The rise of for-profit online universities over the last decade can be explained, at least in part, by the failure of accredited schools to consider the needs of these students. Nonprofit institutions have since realized that they must be more flexible in their course offerings in order to recapture the tuition revenues that the for-profit market had capitalized on.
But what about the larger impact of the nontraditional student? Can institutions of higher education learn how to better themselves by restructuring in order to benefit working students? Here are a few important insights universities can gain from examining the needs of nontraditional students.
Learning Needs to Be More Vocational
Many nontraditional students return to school in order to better their careers or learn how to be more competitive in the global knowledge economy. This makes them a vital resource for research universities that are already seeking to implement partnerships with the corporate sector that go beyond traditional internships or special projects. Indeed, nontraditional students can play an active role in nurturing industry partnerships, drawing on their relevant work experience to help make smooth transitions in new collaborative efforts. Institutions of higher education that develop strong partnerships with industry will not only ease their financial burden; they will also offer students, both traditional and non, immediate access into the post-graduate workforce.
Curricula and Programs Must Be Student-Centered
Nontraditional students bring a lot to the table. They have higher levels of internal motivation, emotional coping, and successful goal attainment. However, because they also have more events in their lives competing for their attention, they also tend to have poor retention rates. Universities that address the specific needs of nontraditional students will inevitably develop curricula and programs with a student-centered focus, seeking to capitalize on students’ motivation while at the same time removing obstacles to completion, such as having classes that only meet outside traditional work hours or having online class offerings.

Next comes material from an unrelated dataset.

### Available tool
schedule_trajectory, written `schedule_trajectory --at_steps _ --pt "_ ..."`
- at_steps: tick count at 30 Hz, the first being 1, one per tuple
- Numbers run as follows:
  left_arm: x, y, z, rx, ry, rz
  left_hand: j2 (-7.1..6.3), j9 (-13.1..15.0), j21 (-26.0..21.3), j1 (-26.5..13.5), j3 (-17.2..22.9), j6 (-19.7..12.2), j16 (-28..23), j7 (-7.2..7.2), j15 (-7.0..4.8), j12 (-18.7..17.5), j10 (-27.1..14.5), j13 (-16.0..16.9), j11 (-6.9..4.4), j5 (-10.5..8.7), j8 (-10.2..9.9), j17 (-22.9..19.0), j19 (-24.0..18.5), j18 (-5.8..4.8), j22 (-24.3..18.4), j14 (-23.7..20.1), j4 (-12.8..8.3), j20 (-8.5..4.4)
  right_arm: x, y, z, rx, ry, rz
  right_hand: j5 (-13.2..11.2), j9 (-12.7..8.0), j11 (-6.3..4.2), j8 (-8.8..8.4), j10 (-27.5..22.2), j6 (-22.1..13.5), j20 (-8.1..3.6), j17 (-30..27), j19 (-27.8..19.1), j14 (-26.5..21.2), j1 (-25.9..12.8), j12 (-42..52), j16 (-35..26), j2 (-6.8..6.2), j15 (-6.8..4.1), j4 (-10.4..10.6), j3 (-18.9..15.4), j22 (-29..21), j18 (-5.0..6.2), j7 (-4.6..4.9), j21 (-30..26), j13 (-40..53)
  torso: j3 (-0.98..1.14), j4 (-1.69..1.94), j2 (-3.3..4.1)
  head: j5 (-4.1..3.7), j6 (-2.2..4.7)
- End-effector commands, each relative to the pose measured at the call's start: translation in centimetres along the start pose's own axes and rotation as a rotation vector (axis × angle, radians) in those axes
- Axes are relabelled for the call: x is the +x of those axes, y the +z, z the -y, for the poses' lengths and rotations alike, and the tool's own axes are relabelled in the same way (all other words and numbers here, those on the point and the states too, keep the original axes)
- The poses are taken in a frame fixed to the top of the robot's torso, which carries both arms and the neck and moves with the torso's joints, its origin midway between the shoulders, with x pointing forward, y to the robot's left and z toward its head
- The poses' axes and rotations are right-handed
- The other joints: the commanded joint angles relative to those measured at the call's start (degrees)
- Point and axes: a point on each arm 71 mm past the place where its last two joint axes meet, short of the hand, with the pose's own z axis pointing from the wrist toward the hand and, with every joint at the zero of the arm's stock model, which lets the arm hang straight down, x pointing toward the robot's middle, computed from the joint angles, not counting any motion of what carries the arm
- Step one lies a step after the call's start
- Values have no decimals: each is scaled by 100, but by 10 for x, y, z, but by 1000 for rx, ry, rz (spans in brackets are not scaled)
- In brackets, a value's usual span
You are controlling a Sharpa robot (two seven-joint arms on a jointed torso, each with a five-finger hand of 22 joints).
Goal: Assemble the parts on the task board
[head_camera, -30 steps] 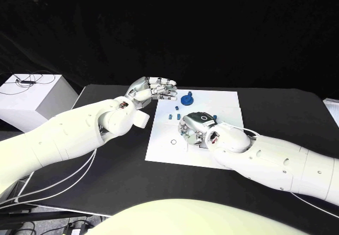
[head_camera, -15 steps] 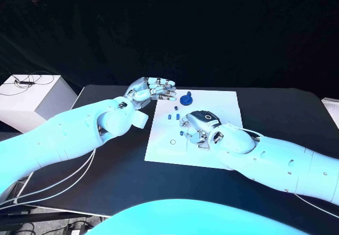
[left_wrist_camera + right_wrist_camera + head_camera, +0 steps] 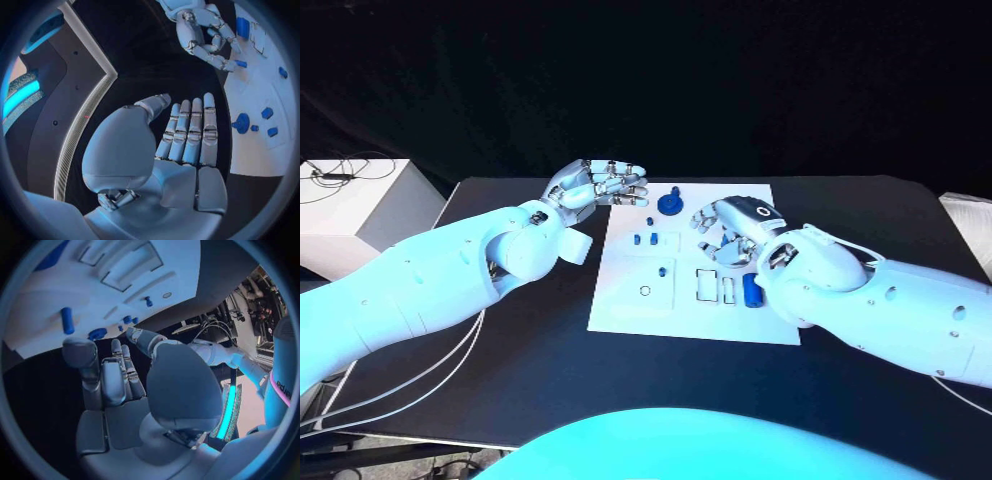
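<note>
The white task board (image 3: pixel 678 312) lies mid-table. A blue cylinder (image 3: pixel 751 290) lies on it beside two rectangular slots (image 3: pixel 705 285). A round blue knob (image 3: pixel 672 205) stands at the far edge, with small blue pieces (image 3: pixel 646 238) nearer. My right hand (image 3: pixel 737 228) hovers over the board's far right part, fingers loosely spread and holding nothing. A blue peg (image 3: pixel 66 320) lies on the board (image 3: pixel 94 295) just beyond its fingertips. My left hand (image 3: pixel 600 182) is raised off the board's far left corner, fingers straight and side by side (image 3: pixel 187 135), with nothing in it.
A white box (image 3: pixel 351 205) with cables stands off the table's left side. A small ring (image 3: pixel 645 290) marks the board's left part. Black table surface (image 3: pixel 516 350) surrounds the board on the near and left sides.
My right hand has lifted from the slot area and moved toward the board's far right, uncovering the slots and the blue cylinder. The camera has shifted. My left hand has hardly moved.
</note>
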Motion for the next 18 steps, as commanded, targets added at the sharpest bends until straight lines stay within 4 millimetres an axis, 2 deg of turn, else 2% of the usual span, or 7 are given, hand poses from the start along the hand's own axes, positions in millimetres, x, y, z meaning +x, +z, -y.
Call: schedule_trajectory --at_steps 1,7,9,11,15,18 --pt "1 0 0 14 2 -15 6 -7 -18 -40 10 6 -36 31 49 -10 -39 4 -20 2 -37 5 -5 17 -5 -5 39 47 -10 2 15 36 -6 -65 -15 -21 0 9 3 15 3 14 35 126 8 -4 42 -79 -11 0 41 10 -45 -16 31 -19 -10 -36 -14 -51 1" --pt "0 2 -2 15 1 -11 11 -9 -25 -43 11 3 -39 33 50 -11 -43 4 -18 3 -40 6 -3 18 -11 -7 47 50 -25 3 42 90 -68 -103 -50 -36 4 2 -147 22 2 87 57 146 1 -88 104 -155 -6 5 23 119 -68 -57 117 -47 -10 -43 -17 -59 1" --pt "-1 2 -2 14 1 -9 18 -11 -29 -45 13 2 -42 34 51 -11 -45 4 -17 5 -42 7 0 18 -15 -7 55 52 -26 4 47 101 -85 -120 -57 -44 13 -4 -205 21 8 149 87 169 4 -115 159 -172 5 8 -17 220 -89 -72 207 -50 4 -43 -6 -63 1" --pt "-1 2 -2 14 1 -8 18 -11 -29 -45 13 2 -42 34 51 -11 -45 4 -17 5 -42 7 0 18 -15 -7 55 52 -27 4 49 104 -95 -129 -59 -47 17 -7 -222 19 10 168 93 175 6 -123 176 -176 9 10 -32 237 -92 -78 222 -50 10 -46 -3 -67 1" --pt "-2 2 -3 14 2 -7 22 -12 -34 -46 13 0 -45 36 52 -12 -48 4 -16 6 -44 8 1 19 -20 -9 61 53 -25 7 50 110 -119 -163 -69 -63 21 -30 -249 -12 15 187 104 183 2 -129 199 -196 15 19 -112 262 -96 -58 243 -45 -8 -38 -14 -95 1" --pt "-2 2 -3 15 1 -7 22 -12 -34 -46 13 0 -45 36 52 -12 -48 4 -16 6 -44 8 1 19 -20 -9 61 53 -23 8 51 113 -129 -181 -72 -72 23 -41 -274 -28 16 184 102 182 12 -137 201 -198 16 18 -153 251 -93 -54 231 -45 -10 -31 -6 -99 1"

Social Isolation Is an Impediment to Student Success
A recent article published in Inquiries points out that “when students experience a climate of exclusion or rejection, especially from their immediate learning environment,. . . they tend to feel intellectually devalued and may seek out new environments that are more accepting and supportive.” That explains why female students don’t always do as well as their male peers in STEM oriented degree majors, and it can also explain why nontraditional students have a higher university drop out rate. In fact, a common complaint among nontraditional students is they don’t feel included in campus life. Developing strong communities on campus, ones that appeal not only to minority students but also to working and older students, is a good way to boost retention across the board.
Environmental Support Can Make a Crucial Difference
Universities that continue to think of incoming college freshmen as recent high school graduates are going to offer environmental support structures that meet the needs of young people. However, nontraditional students do better when institutions address their unique needs for environmental support structures, including counseling geared toward older students, child daycare facilities, and financial aid officers who understand the struggles of working students to afford tuition.
There Is Little Time to Spare
Twentieth-century institutions of higher education got into the habit of seeing themselves as a bridge between the parental home and the adult world. In the traditional university environment, there is only a token interplay between campus and community. Nontraditional students, on the other hand, are coming from the real world. They are parents, members of the workforce, and veterans. They don’t have time to waste. Serving this demographic effectively means finding technology that is both user-friendly and capable of aligning complex data efficiently, so that students have access to their records and can research financial options.
In many ways, structuring a institution of higher education to meet the needs of nontraditional students means creating a school that functions better in the twenty-first century economy. To put it another way — if university administrators want to realign their strategic goals to be competitive in the future, they would do well to pay attention to their nontraditional students.